# EXERCISE OBJECTIVE:
Transcribe exactly each line of the entries, from the opening line to the line with "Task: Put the", with both of those lines included.

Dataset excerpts

────

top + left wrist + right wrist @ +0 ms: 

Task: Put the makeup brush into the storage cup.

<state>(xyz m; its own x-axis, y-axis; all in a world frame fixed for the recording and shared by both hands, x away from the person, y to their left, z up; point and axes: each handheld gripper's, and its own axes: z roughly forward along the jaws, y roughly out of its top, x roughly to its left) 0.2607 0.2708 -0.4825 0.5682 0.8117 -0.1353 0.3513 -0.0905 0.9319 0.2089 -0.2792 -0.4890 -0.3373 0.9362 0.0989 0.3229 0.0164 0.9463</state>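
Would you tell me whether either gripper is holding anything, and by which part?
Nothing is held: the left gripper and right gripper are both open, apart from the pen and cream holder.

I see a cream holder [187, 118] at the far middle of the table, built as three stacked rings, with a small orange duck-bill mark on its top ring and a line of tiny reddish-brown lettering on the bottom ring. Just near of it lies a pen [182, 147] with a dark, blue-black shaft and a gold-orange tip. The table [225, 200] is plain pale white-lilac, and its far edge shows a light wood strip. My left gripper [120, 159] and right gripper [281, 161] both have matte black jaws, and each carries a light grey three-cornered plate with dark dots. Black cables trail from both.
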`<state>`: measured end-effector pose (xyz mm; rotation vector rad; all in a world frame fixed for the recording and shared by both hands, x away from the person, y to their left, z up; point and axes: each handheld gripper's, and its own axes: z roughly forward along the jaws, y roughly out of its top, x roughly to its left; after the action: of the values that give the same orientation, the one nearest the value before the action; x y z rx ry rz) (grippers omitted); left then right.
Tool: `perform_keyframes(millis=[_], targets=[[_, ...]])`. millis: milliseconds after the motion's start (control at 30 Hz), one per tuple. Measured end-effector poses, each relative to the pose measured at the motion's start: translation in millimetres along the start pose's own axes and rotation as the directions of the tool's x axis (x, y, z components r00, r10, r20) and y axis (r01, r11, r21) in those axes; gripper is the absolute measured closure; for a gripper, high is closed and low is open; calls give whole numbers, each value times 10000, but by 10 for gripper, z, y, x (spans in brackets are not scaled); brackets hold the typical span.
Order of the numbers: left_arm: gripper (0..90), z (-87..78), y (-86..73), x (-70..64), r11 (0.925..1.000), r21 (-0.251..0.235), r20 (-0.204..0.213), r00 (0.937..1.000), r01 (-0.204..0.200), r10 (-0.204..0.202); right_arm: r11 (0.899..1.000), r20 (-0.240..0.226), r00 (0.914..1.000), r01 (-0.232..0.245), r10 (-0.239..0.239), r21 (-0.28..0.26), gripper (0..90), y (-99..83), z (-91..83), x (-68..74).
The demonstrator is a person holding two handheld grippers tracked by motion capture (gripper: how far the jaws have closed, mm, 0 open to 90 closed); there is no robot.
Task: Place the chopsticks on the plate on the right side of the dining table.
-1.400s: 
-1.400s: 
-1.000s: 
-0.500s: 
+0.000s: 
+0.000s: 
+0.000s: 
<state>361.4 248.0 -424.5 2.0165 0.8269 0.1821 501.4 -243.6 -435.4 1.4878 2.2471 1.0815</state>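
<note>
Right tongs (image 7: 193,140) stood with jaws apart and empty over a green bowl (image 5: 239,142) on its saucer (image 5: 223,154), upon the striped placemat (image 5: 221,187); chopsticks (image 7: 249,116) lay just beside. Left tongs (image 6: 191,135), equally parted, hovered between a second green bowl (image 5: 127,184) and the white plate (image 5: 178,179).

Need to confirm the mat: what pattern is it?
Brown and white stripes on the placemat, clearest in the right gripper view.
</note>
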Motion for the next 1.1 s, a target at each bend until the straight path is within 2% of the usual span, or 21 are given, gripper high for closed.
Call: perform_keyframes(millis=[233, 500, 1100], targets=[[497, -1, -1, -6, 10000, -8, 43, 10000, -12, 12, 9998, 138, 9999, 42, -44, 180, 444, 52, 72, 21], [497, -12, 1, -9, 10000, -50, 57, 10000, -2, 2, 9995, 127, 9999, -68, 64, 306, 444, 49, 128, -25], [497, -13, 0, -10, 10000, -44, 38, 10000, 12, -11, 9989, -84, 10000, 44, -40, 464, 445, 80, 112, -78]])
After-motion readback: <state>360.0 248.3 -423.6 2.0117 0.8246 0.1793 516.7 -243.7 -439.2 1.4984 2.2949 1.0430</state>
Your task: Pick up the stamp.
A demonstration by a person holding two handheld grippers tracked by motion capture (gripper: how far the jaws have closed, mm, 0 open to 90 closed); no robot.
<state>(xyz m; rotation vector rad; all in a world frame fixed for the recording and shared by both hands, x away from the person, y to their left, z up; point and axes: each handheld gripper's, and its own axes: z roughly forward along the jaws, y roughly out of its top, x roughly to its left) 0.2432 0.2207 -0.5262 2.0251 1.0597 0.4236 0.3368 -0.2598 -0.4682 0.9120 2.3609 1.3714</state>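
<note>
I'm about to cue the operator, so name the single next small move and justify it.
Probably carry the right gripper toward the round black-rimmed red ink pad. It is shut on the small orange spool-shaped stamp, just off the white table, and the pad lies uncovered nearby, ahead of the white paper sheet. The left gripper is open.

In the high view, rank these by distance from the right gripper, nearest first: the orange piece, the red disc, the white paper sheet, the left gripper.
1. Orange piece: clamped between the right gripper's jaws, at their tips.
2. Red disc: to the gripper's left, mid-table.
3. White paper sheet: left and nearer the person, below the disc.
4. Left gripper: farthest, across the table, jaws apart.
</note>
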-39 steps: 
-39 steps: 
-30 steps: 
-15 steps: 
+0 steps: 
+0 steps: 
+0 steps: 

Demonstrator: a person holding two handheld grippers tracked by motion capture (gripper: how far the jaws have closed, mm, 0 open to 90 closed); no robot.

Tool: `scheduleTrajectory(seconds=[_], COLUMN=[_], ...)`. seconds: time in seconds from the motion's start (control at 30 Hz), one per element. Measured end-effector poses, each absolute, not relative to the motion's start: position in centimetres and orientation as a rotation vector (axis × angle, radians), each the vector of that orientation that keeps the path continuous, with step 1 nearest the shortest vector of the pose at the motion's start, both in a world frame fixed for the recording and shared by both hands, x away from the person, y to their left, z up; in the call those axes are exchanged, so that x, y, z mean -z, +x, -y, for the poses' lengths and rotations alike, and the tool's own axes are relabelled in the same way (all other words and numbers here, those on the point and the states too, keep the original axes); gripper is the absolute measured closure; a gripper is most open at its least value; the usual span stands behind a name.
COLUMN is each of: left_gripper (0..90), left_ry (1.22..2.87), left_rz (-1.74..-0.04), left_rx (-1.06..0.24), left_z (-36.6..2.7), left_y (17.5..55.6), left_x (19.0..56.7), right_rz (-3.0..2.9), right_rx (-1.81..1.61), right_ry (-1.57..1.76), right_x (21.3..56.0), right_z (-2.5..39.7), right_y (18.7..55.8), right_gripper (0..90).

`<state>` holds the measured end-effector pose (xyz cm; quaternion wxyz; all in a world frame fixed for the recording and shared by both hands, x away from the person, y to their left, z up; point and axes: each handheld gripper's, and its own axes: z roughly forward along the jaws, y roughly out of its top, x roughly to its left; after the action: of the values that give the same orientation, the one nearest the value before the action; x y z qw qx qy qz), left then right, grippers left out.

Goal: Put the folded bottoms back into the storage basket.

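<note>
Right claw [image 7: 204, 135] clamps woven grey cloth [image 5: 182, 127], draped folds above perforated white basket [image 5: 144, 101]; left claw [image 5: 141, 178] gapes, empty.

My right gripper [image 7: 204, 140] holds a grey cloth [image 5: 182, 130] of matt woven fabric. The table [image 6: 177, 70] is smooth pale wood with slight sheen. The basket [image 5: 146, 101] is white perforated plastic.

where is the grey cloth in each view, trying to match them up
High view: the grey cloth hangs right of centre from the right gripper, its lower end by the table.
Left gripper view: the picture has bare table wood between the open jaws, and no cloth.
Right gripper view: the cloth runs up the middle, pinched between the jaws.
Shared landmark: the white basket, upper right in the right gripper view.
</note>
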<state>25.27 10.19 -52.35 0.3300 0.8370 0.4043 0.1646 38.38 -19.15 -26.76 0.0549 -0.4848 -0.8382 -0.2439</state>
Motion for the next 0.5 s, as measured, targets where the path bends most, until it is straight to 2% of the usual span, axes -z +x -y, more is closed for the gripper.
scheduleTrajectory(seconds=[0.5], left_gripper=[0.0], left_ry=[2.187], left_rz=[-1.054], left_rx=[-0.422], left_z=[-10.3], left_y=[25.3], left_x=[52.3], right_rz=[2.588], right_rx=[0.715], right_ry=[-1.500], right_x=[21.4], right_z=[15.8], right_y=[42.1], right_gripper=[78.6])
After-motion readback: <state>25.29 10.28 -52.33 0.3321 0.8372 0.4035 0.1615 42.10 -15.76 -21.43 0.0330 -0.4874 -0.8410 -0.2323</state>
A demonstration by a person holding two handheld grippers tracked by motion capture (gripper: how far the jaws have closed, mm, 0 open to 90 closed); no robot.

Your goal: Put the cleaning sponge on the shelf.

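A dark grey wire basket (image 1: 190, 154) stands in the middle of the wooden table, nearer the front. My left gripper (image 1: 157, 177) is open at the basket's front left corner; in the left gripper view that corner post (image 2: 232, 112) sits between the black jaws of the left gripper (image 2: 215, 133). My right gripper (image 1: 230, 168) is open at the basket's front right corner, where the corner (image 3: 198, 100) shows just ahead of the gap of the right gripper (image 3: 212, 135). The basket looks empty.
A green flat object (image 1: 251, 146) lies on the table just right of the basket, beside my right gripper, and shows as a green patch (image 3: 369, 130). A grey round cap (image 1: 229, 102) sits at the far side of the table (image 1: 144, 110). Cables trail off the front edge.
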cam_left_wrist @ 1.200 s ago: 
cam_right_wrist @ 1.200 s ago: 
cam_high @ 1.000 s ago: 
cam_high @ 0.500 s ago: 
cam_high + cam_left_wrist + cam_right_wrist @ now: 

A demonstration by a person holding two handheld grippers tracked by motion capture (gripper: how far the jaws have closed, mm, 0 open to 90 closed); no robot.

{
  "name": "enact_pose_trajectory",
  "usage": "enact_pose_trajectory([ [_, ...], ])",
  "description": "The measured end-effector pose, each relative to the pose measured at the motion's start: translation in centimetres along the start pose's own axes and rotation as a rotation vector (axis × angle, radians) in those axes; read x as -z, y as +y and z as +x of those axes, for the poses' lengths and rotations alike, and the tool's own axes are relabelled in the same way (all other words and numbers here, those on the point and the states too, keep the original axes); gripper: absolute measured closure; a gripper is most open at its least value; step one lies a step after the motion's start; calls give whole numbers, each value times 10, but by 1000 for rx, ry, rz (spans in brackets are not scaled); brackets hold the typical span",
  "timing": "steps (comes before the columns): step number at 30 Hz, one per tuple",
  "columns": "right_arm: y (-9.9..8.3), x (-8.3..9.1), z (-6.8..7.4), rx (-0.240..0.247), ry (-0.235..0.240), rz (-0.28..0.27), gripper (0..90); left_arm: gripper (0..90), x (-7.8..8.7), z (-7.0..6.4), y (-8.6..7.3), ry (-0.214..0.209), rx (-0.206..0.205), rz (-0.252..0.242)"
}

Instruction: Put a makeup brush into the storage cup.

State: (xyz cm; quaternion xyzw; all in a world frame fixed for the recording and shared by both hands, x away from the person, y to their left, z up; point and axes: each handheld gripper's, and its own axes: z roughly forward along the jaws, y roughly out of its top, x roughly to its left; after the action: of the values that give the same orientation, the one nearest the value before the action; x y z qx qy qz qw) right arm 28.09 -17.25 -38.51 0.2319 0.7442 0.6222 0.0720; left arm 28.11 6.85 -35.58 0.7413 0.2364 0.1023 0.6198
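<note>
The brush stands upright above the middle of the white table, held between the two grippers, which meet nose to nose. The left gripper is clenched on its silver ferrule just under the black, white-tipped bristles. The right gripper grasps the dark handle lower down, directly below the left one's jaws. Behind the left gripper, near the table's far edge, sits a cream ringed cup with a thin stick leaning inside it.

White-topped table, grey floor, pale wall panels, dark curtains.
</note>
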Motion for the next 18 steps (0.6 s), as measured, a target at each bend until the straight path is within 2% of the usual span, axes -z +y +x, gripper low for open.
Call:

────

# EXERCISE RESULT:
top + left wrist + right wrist @ +0 ms: 

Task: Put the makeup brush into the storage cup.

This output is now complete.